Stratejik inovasyon genel anlamıyla, işletmelerin inovatif düşünce yapıları ile kurumsal stratejileri arasındaki sinerjiye bağlı olarak inovasyon faaliyetleri planlamalarını ve inovasyon sonucunda müşteriler için yeni bir değer yaratmayı, mevcut pazarı genişletmeyi ve yeni pazarlar oluşturmayı tanımlamaktadır (Hancıoğlu ve Yeşilaydın, 2016: 105). Pitt ve Clarke’a göre (1999: 301) stratejik inovasyon, işletmelerin temel yeteneklerinin, örgütsel becerilerinin ve kurumsal bilgi birikimlerinin stratejik amaçlar doğrultusunda yönetilmesi ve bu doğrultuda uygun faaliyetlerin planlanmasıdır. Schlegelmilch ve diğ. (2003: 117) ise stratejik inovasyonu, işletmelerde iş modellerinin yeniden tanımlanması ve işletmelerin içinde bulundukları sektörün dinamiklerini ve rekabetin yapısını değiştirebilecek radikal inovasyonları yapmaları olarak tanımlamaktadır.

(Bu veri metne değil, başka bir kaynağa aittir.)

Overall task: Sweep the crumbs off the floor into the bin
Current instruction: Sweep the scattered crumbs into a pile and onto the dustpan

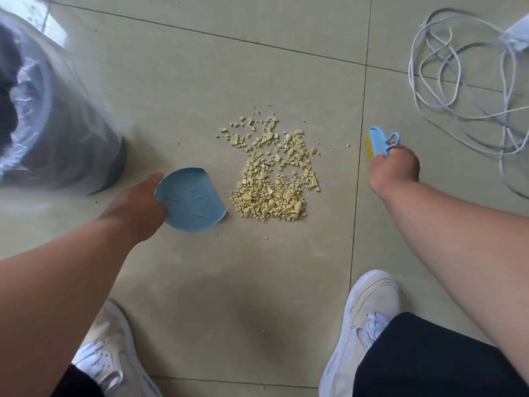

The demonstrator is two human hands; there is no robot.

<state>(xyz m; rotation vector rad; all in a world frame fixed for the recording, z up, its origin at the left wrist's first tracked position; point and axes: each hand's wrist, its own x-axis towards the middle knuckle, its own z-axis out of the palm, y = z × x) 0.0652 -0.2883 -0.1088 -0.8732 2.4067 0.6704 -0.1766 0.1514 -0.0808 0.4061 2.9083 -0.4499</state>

Afuah (2009: 15-16) rekabet avantajı sağlamak için yeni oyun stratejilerini anlattığı kitabında stratejik inovasyonu; stratejik yönetim, inovasyon ve değişim yönetimi bağlantısı üzerine daha önceden yapılmış olan araştırmalar ile rekabetin rakiplere karşı sürekli yeni taktikler geliştirmeye odaklandığı günümüz piyasaları bağlamında incelemiştir. Bu bağlamda stratejik yönetim bakış açısının zaman içerisinde olgunlaşması

sonucunda stratejik inovasyon kavramı ortaya çıkmış ve yeni kavram stratejik yönetimin de kavramsal olarak gelişimine ve zenginleşmesine fayda sağlamıştır. Stratejik inovasyon, işletmelerin üretim, pazarlama, dağıtım ve hizmet fonksiyonlarının dâhil olduğu değer zincirinin tüm aşamalarını kapsamaktadır. Bu nedenle stratejik inovasyon; ürün, hizmet ve iş süreçleri inovasyonlarının, işletmeye daha farklı bir değer kazandıracak şekilde organize edilmesi olarak da tanımlanmaktadır.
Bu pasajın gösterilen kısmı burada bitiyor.